Pull every line containing "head" out of the listing below.

"""

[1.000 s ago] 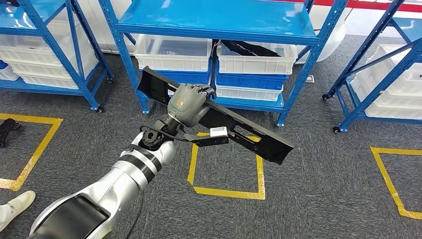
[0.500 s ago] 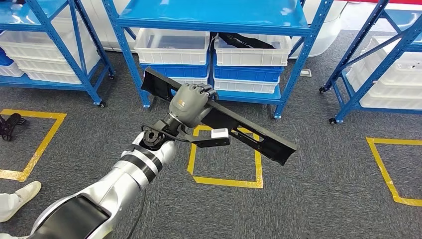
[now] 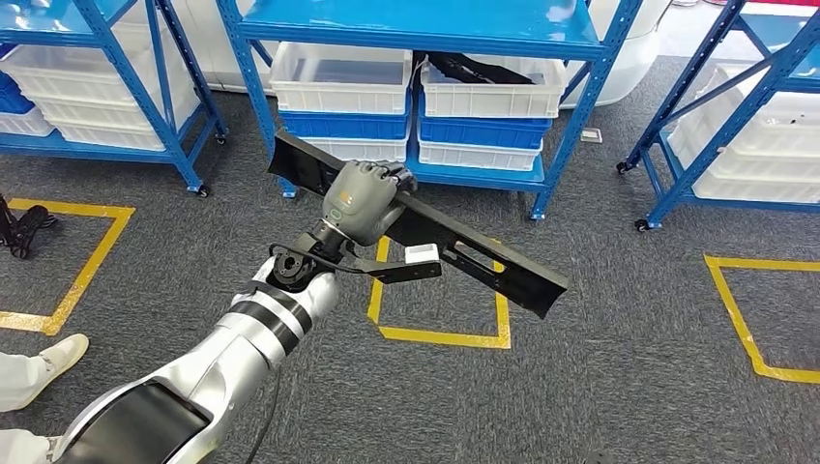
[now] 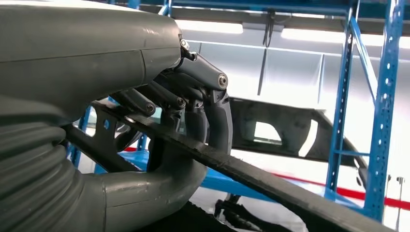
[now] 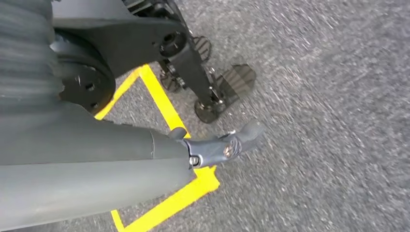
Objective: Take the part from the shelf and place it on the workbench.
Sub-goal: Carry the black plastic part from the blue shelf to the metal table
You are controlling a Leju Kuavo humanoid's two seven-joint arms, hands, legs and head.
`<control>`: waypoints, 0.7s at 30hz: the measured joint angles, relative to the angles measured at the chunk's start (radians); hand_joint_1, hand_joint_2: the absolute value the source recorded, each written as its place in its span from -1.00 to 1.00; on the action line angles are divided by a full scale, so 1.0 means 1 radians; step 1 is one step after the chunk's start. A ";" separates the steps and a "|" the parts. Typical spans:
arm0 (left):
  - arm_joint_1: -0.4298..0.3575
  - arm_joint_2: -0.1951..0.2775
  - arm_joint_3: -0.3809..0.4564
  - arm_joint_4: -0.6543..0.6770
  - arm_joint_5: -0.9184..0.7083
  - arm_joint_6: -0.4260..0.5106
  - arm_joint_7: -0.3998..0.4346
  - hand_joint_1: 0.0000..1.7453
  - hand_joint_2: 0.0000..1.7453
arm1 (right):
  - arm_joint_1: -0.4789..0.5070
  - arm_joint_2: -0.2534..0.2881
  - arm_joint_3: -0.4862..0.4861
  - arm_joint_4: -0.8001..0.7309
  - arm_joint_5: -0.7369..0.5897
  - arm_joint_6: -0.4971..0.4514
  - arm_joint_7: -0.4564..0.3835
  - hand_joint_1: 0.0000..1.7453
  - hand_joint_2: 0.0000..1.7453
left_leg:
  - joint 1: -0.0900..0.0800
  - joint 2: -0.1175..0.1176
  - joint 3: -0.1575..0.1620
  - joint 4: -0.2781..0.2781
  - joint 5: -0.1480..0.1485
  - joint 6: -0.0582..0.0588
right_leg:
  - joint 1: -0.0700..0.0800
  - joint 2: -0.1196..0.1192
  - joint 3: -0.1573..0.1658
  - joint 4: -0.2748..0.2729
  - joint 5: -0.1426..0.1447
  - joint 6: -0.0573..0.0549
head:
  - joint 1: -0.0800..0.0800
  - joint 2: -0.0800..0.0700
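Observation:
The part (image 3: 483,261) is a long black plastic panel with cut-outs and a white label. My left hand (image 3: 360,201) grips it near its middle and holds it slanted above the carpet, in front of the blue shelf (image 3: 416,27). In the left wrist view the fingers (image 4: 212,111) wrap over the part's thin edge (image 4: 270,181). My right hand (image 5: 212,147) hangs over the grey floor with its fingers out and nothing in it.
White and blue bins (image 3: 338,82) sit on the shelf's lower level, one holding another black part (image 3: 474,70). More blue racks stand left (image 3: 97,87) and right (image 3: 735,106). Yellow tape squares (image 3: 440,335) mark the carpet. A person's white shoe (image 3: 53,358) is at the lower left.
The whole picture has shifted, so the camera has moved relative to the shelves and floor marks. My left hand keeps the same grip on the part.

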 joint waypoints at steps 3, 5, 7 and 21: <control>0.000 -0.002 0.000 -0.001 0.000 0.000 0.000 1.00 1.00 | -0.001 0.001 0.000 0.000 0.000 0.000 0.000 -1.00 1.00 | 0.003 0.003 -0.032 -0.005 0.030 0.021 | 0.001 -0.001 -0.066 0.153 -0.102 -0.012 | 0.004 0.000; 0.002 -0.002 0.000 -0.001 0.000 0.000 0.000 1.00 1.00 | -0.001 0.001 0.000 0.000 0.000 0.000 0.000 -1.00 1.00 | 0.001 0.004 -0.059 -0.004 0.050 0.022 | 0.001 -0.001 -0.101 0.275 -0.155 -0.010 | 0.005 0.000; 0.005 -0.002 0.000 -0.001 0.000 0.000 0.000 1.00 1.00 | 0.000 0.001 0.000 0.000 0.000 0.000 0.000 -1.00 1.00 | -0.001 0.004 -0.083 -0.004 0.069 0.019 | 0.001 -0.001 -0.067 0.270 -0.148 0.005 | 0.006 0.000; 0.021 0.001 0.004 -0.004 0.014 0.000 -0.025 1.00 1.00 | 0.006 -0.001 -0.001 0.000 -0.026 0.034 -0.003 -1.00 1.00 | 0.008 0.008 -0.194 0.265 -0.068 -0.049 | 0.002 0.036 0.083 -0.018 -0.065 -0.055 | 0.002 0.000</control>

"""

## Solution for this problem:
You are controlling a Leju Kuavo humanoid's two seven-joint arms, hands, legs and head.
head:

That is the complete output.